#### WHAT YOU HAVE TO DO
Every line of the listing that follows must be written out unchanged.

Start of Block

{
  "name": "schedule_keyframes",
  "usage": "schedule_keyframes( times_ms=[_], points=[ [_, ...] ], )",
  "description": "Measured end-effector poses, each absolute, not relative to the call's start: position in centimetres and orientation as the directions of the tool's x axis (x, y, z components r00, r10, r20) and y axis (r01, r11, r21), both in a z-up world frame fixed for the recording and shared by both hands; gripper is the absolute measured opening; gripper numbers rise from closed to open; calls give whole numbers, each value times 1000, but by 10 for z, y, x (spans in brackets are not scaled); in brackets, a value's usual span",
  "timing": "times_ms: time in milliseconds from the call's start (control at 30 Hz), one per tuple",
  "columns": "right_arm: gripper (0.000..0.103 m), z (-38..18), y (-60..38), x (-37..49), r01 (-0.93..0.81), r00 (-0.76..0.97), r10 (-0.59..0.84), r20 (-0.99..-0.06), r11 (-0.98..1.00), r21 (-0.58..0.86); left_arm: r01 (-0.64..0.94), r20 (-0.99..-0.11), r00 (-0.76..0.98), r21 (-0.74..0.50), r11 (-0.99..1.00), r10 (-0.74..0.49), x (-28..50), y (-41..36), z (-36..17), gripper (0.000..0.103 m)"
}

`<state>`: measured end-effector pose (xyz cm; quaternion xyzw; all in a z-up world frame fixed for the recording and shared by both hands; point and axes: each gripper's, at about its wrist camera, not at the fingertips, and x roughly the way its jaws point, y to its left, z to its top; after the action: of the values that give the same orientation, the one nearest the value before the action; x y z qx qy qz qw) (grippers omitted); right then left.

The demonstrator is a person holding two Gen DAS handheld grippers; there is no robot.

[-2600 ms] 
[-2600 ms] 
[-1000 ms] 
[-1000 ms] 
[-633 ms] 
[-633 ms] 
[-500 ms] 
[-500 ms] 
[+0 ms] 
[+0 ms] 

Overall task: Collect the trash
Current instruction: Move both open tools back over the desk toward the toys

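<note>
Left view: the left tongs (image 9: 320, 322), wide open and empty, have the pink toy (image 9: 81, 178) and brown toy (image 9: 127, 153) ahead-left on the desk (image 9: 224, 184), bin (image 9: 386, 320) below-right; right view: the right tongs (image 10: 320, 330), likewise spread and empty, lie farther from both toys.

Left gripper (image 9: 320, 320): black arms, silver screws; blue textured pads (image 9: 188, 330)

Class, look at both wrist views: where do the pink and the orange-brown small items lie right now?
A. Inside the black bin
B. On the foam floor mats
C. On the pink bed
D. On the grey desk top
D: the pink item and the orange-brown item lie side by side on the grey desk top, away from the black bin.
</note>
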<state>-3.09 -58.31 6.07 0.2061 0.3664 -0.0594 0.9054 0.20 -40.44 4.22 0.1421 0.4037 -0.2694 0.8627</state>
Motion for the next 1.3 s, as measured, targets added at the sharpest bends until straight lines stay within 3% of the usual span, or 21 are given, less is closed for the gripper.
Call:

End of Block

#### FINISHED EXERCISE
{
  "name": "schedule_keyframes",
  "usage": "schedule_keyframes( times_ms=[_], points=[ [_, ...] ], )",
  "description": "Measured end-effector poses, each absolute, not relative to the call's start: position in centimetres and orientation as the directions of the tool's x axis (x, y, z components r00, r10, r20) and y axis (r01, r11, r21), both in a z-up world frame fixed for the recording and shared by both hands; gripper is the absolute measured opening; gripper numbers rise from closed to open; calls give whole numbers, each value times 1000, but by 10 for z, y, x (spans in brackets are not scaled); in brackets, a value's usual span",
  "timing": "times_ms: time in milliseconds from the call's start (control at 30 Hz), one per tuple",
  "columns": "right_arm: gripper (0.000..0.103 m), z (-38..18), y (-60..38), x (-37..49), r01 (-0.93..0.81), r00 (-0.76..0.97), r10 (-0.59..0.84), r20 (-0.99..-0.06), r11 (-0.98..1.00), r21 (-0.58..0.86); left_arm: r01 (-0.64..0.94), r20 (-0.99..-0.11), r00 (-0.76..0.98), r21 (-0.74..0.50), r11 (-0.99..1.00), r10 (-0.74..0.49), x (-28..50), y (-41..36), z (-36..17), gripper (0.000..0.103 m)"
}

`<state>`: measured end-effector pose (xyz cm; quaternion xyzw; all in a z-up world frame fixed for the recording and shared by both hands; point and axes: each gripper's, at about its wrist camera, not at the fingertips, and x roughly the way its jaws point, y to its left, z to its top; after the action: of the values that give the same orientation, the one nearest the value before the action; x y z qx qy qz qw) (grippers omitted); right then left.

The demonstrator is a person holding two Gen DAS handheld grippers; there is no robot.

[-2600 ms] 
[-2600 ms] 
[-1000 ms] 
[-1000 ms] 
[-633 ms] 
[-633 ms] 
[-500 ms] 
[-500 ms] 
[+0 ms] 
[+0 ms] 

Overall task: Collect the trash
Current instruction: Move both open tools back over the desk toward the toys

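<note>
Left view: the left tongs (image 9: 320, 322), wide open and empty, have the pink toy (image 9: 81, 178) and brown toy (image 9: 127, 153) ahead-left on the desk (image 9: 224, 184), bin (image 9: 386, 320) below-right; right view: the right tongs (image 10: 320, 330), likewise spread and empty, lie farther from both toys.

Left gripper (image 9: 320, 320): black arms, silver screws; blue textured pads (image 9: 188, 330)

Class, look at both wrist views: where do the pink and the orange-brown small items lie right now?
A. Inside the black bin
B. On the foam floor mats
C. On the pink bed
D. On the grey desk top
D: the pink item and the orange-brown item lie side by side on the grey desk top, away from the black bin.
</note>
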<state>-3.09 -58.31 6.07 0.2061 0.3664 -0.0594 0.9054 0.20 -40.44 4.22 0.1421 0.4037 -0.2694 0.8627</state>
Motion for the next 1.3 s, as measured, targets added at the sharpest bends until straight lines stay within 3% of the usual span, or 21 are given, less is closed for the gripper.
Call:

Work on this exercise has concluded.